Falar em “mais vale tarde do que nunca” talvez não seja a expressão mais feliz do mundo em relação aos 65daysofstatic. Deixando de lado aquela primeira parte para os The Cure há quase dez anos (!), custa realmente a crer como é que o quarteto de Sheffield nunca tinha por cá passado em nome próprio até à data. Até pensar em discos como um ainda recente Wild Light e na banda sonora para um badalado No Man’s Sky parece descontextualizado perante outros tempos.
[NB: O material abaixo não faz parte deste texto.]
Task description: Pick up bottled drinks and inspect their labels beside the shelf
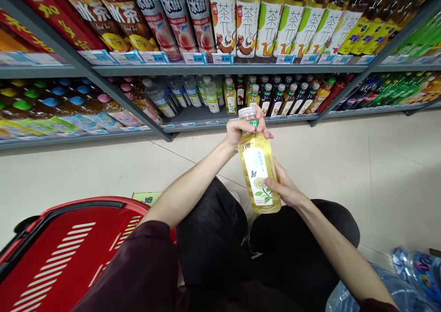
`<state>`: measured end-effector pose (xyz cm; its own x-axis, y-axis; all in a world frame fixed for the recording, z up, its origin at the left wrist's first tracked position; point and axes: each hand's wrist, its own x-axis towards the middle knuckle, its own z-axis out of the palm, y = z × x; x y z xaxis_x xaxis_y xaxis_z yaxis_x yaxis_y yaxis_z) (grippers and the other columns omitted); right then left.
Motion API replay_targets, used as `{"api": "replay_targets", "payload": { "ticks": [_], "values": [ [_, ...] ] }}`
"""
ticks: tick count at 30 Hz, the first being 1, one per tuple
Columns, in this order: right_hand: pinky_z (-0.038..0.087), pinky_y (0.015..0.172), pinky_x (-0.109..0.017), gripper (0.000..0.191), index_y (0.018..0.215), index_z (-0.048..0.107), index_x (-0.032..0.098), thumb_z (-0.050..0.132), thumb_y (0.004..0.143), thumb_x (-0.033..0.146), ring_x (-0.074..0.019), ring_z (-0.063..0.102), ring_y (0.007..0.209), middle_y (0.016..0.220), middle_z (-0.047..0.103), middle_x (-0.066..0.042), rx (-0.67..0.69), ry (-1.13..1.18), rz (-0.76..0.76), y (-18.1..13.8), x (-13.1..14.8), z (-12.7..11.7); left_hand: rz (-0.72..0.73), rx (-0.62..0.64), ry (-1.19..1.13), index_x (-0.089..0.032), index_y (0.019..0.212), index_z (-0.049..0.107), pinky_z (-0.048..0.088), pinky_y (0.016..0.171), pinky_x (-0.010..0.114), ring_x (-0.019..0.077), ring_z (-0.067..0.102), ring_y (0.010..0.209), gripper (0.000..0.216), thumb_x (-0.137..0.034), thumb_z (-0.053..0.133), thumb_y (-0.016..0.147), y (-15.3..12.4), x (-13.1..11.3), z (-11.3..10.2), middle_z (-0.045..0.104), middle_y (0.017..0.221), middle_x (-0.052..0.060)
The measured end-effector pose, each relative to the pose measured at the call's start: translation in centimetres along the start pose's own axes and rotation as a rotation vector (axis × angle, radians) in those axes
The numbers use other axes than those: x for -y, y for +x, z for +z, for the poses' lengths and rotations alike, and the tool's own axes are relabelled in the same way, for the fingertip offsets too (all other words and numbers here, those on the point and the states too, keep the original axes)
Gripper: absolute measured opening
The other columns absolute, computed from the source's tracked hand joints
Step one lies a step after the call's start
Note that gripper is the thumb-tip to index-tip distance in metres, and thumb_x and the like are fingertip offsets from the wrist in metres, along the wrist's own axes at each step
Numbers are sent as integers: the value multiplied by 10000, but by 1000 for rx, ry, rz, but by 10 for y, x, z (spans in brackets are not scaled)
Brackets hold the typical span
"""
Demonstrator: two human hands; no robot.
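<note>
A large clear bottle of pale yellow tea [246, 174] with a white label and a whitish cap is held in front of my knees, tilted a little. Around its neck, just below the cap, my left hand [241, 129] is closed. My right hand [285, 185] grips the lower right side, its thumb lying across the label and its other fingers hidden behind the bottle. Beyond the bottle's cap stand smaller bottles of yellow tea [230, 98] on the lower shelf.
A red shopping basket [62, 252] stands at my left. Shelves [193, 70] of bottled drinks run across the front, their lower edge near the floor. Large water bottles [418, 270] are on the floor at the right. Pale tiles [396, 165] lie between.
</note>
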<state>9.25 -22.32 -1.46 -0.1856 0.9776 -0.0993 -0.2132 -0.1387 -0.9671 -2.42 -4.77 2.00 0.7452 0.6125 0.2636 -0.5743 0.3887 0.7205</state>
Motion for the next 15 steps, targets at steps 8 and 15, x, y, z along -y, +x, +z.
{"api": "replay_targets", "payload": {
  "ticks": [8, 15],
  "values": [
    [568, 837, -440, 836, 1430, 466, 231, 829, 731, 511, -311, 715, 948, 1132, 729, -97, -517, -757, 6, -5, 8, 1, -40, -290, 725, -167, 788, 573, 432, 647, 227, 104, 542, 675, 293, -389, 759, 739, -2, -17, -3, 600, 738, -16],
    [538, 764, -403, 756, 1446, 448, 258, 748, 765, 393, -321, 736, 921, 1166, 741, -70, -287, -1048, 43, -13, 22, -23, -283, -188, 1068, -212, 897, 514, 329, 427, 200, 82, 453, 501, 340, -526, 642, 899, -37, -29, -8, 582, 779, -29]
  ]
}}
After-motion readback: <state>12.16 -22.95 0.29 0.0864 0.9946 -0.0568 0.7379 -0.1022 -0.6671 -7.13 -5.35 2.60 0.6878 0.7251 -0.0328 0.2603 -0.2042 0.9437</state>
Eventualmente a culpa será mais nossa do que deles, assumimos mesmo, a verdade é que falar agora de 65daysofstatic soa deslocado e algo perdido em relação ao que foram outros anos, até porque poucos ovos expiraram mais depressa do que aqueles que se foram metendo na gaveta do pós-rock.

Competência ninguém lhes tirará certamente; dividindo o alinhamento entre faixas desse mesmo Wild Light e sacando da cartola temas desse jogo de Sean Murray e David Ream, os britânicos soaram sempre grandes de sobra para uma sala 1 do Hard Club que se encheu pela metade, largando muitas vezes as guitarras que povoavam a sua carreira inicial pela ambiguidade de teclas não menos urgentes. Se calhar a nostalgia por The Fall Of Math nos faz ser menos razoáveis, até porque por ventura a música que nos tocam agora não será pior que a tocavam nesse ano de 2004, a verdade é que durante o que terá sido cerca de uma hora de concerto nunca soaram tão bem como a interpretar “Radio Protector” ou  “Install a Beak in the Heart That Clucks Time in Arabic”. Num género que está longe de ter envelhecido bem, os 65daysofstatic têm cabelos brancos mas estão vivos e vão fazendo por respirar, e se calhar isso é um feito de registar por si mesmo.

Na primeira parte estiveram os Thought Forms, trio britânico que os tem seguido na tour europeia.